Showing posts with label Multivariate Statistics. Show all posts
Showing posts with label Multivariate Statistics. Show all posts

Thursday, 13 November 2025

Maximum Likelihood Estimation of Regression with Binary Response

by W. B. Meitei, PhD


In the logit or probit model, the outcome variable yi is a Bernoulli random variable, i.e.,

\[y_{i} = \left\{ \begin{matrix} 1 & with\ probability\ p_{i} \\ 0 & with\ probability\ 1 - p_{i} \end{matrix} \right.\ \]

Thus, if n observations are available, then the likelihood function is,

\[L = \prod_{i = 1}^{n}{p_{i}^{y_{i}}\left( 1 - p_{i} \right)^{1 - y_{i}}}\]

The logit or probit model arises when pi is specified to be given by the logistic or normal cumulative distribution function evaluated at \(X'\beta\). Let \(F(X'\beta)\) be the cumulative distribution function, then the likelihood function of both models is,

\[L = \prod_{i = 1}^{n}{{F(X_{i}'\beta)}^{y_{i}}\left\{ 1 - F(X_{i}'\beta) \right\}^{1 - y_{i}}}\]

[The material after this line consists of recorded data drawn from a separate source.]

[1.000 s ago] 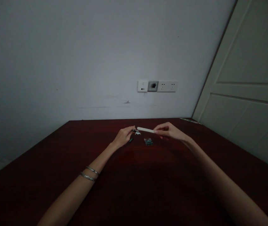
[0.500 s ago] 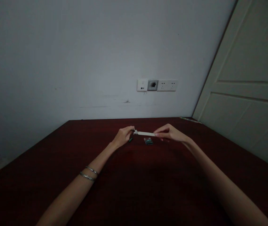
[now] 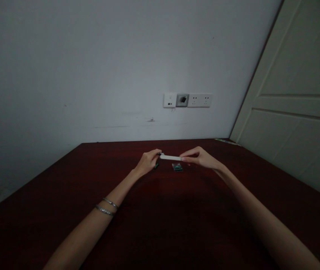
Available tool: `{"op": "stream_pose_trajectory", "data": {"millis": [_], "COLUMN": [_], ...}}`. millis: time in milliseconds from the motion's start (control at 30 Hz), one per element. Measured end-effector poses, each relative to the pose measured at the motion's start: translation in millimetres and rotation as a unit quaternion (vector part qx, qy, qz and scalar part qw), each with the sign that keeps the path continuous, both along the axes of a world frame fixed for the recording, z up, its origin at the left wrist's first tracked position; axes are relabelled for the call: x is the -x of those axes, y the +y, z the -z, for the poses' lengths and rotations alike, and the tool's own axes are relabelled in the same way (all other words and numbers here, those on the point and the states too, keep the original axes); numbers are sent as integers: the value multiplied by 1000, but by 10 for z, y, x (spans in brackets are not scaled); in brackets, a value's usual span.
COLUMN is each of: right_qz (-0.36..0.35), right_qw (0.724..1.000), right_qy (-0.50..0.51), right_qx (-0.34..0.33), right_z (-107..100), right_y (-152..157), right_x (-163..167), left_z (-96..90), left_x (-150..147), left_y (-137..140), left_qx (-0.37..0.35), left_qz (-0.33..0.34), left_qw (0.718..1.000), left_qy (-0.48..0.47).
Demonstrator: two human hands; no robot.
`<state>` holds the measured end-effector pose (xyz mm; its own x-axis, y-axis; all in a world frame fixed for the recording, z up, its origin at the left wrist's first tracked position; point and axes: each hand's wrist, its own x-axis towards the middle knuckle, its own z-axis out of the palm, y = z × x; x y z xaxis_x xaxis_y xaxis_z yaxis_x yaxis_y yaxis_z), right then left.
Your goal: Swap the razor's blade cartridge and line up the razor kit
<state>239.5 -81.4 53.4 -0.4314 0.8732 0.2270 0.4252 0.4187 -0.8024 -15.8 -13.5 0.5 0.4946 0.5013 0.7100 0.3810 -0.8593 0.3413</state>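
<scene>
In the head view, my right hand pinches the right end of a slim white bar between thumb and fingers. The bar is held nearly level above the table, and its exact kind is not clear. At its left end, my left hand has its fingers closed on a small white and dark piece, partly hidden by the fingers. Below the left fingers lies a small green cylinder, like a battery. A small clear pack with green contents lies on the table under the bar.
The dark red table runs back to a pale wall. Wall sockets sit above its far edge. A panelled door stands at the right. A printed strip lies at the far right corner.
My right hand has shifted slightly left with the white bar. The bar's left end now meets or overlaps the small piece at my left hand, which has hardly moved.
</scene>
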Motion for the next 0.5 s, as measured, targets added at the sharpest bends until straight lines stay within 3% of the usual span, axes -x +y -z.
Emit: {"op": "stream_pose_trajectory", "data": {"millis": [167, 367, 500], "right_qz": [44, -6, 50], "right_qw": [999, 999, 998], "right_qy": [-10, -27, -29], "right_qx": [-6, -30, -35], "right_z": [17, 7, 25], "right_y": [25, -26, 21], "right_x": [-106, 49, -89], "left_z": [-10, -8, -36], "left_x": [-3, -14, -22], "left_y": [9, 4, -27], "left_qx": [7, 18, 49], "left_qz": [-11, -1, -3], "left_qw": [1000, 1000, 999], "left_qy": [-4, 6, 16]}}
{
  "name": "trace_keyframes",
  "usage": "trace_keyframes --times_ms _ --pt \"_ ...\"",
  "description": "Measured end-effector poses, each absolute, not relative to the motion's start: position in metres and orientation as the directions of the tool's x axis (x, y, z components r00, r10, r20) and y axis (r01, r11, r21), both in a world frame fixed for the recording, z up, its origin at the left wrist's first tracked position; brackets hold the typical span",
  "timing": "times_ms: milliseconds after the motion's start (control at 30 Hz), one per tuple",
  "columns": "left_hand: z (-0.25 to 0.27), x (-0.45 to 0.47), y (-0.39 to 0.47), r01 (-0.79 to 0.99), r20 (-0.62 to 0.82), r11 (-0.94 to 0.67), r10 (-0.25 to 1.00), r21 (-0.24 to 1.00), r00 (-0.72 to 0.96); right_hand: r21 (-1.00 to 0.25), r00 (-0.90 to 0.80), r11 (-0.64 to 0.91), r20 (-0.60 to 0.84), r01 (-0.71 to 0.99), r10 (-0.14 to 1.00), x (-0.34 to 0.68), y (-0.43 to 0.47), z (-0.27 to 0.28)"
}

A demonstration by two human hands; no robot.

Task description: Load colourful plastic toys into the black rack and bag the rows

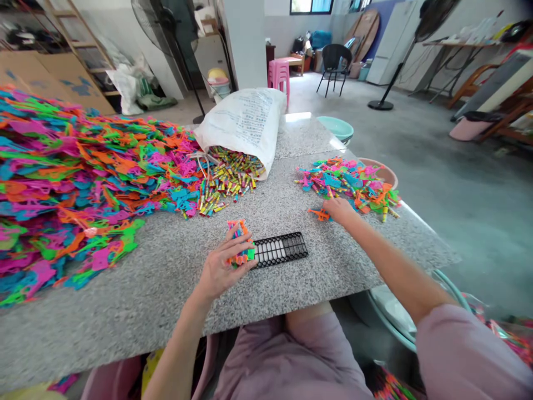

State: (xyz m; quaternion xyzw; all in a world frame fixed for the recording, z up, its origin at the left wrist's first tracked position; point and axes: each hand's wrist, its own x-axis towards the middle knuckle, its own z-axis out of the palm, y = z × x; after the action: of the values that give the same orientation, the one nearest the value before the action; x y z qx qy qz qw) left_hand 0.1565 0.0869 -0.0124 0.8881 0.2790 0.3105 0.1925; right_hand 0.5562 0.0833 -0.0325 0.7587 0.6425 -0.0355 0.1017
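My left hand curls round a tight row of small bright plastic pieces at the left end of a black lattice rack. The rack's right part shows open slots. My right hand is at the near edge of a small pile of coloured plastic pieces and striped tubes. Its fingers are pinched at an orange plastic piece, with a bit of blue just under them. The fingertips are partly hidden.
A large heap of plastic pieces covers the table's left side. From a white sack spill striped tubes. Basins, one pinkish and one green, stand beyond the granite table's right edge. A tub is below.
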Motion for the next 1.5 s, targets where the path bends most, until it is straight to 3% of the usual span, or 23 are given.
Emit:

Thus, the log-likelihood function is,

\[\ln(L) = l = \sum_{i = 1}^{n}\left\lbrack y_{i}\ln\left( F(X_{i}'\beta) \right) + \left( 1 - y_{i} \right)\ln\left\{ 1 - F(X_{i}'\beta) \right\} \right\rbrack\ \ \ \ \ \ \ \ \ \ \ \ \ \ \ \ \ \ \ \ \ \ \ \ \ \ \ \ \ \ (1)\]

Now, the first order conditions of ln(L) are nonlinear and nonanalytic. Therefore, we have to obtain the maximum likelihood estimates using numerical optimization methods.

Using a numerical optimization method such as the Newton-Raphson method, we can obtain the maximum likelihood estimate of β recursively as,

\[{\widehat{\beta}}_{n + 1} = {\widehat{\beta}}_{n} - \left\lbrack \frac{d^{2}l}{d\beta^{2}} \right\rbrack_{\beta = {\widehat{\beta}}_{n}}^{- 1}\left\lbrack \frac{dl}{d\beta} \right\rbrack_{\beta = {\widehat{\beta}}_{n}}\ \ \ \ \ \ \ \ \ \ \ \ \ \ \ \ \ \ \ \ \ \ \ \ \ \ \ \ \ \ \ \ \ \ \ \ \ \ \ \ \ \ \ \ \ \ \ \ \ \ \ \ \ \ \ \ \ \ \ \ \ \ \ (2)\]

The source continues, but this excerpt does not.